Extend CxG conversion to cover - `var` (genes), #7

Closed dosumis closed 4 months ago

anitacaron commented 5 months ago

The CxG scheme, only defines 5 columns: feature_is_filtered, feature_biotype, feature_length, feature_name and feature_reference I've checked the columns available in the var in SCXA:

In the CxG schema, the feature_name should be the Ensembl name. However, in some scxa experiments, there are Ensembl, Ensembl Havana, Havana, and RefSeq values, for instance, 'AC242953.1', 'Mt-nd1', 'Mt-nd2', 'Mt-co1', 'AABR07000398.1', etc.
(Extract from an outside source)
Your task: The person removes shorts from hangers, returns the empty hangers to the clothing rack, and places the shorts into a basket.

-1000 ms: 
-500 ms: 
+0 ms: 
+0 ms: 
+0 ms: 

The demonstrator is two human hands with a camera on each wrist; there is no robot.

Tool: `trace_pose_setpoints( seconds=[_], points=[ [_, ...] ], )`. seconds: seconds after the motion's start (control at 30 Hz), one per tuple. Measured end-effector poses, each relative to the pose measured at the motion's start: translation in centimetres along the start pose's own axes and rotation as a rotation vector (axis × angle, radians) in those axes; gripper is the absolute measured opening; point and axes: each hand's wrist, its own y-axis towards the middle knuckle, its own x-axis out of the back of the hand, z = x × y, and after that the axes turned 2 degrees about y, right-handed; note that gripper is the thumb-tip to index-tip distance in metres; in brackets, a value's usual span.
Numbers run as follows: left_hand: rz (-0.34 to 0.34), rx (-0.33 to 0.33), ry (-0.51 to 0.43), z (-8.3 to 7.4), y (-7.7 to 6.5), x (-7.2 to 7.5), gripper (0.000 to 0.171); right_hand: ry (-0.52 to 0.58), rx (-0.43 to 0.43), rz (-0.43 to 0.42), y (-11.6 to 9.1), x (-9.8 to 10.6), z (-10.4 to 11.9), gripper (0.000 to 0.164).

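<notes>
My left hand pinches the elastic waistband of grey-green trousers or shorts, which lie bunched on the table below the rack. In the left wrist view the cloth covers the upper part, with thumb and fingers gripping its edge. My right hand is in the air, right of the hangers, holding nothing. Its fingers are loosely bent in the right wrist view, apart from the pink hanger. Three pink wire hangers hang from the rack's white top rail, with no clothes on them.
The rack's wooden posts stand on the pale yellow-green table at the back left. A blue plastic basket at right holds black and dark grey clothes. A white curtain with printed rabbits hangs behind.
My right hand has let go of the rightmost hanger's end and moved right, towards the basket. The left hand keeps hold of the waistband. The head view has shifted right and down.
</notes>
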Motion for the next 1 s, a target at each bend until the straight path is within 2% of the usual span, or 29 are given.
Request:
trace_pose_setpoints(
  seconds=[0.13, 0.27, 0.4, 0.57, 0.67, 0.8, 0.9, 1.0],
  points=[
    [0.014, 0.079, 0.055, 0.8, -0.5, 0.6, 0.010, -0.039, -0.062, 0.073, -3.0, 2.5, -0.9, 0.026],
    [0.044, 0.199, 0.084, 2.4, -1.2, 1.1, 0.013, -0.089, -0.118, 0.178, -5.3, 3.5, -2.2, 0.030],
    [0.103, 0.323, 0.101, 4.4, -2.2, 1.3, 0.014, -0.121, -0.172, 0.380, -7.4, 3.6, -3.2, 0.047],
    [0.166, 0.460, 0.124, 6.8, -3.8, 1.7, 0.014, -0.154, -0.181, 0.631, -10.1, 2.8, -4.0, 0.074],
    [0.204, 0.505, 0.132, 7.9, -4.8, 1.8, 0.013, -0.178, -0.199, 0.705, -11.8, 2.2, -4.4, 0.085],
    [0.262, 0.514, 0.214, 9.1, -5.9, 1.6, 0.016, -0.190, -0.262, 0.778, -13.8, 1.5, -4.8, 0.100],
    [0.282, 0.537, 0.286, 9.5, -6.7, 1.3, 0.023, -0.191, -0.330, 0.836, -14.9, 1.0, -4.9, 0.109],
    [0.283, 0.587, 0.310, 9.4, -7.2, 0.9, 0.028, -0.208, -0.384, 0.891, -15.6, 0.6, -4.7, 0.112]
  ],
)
Should I remove the rows that are not Ensembl?

I didn't find other mappings.

anitacaron commented 5 months ago

cc @dosumis

anitacaron commented 4 months ago

The only mandatory column is feature_is_filtered. I put false to all.

dosumis commented 4 months ago

My understanding is that we should use Ensembl names and IDs. Where available, can you set the index (ID) and name to Ensembl?

anitacaron commented 4 months ago

They're mixed in the rows. There isn't a column for each value. The index is most of ENSMUSG.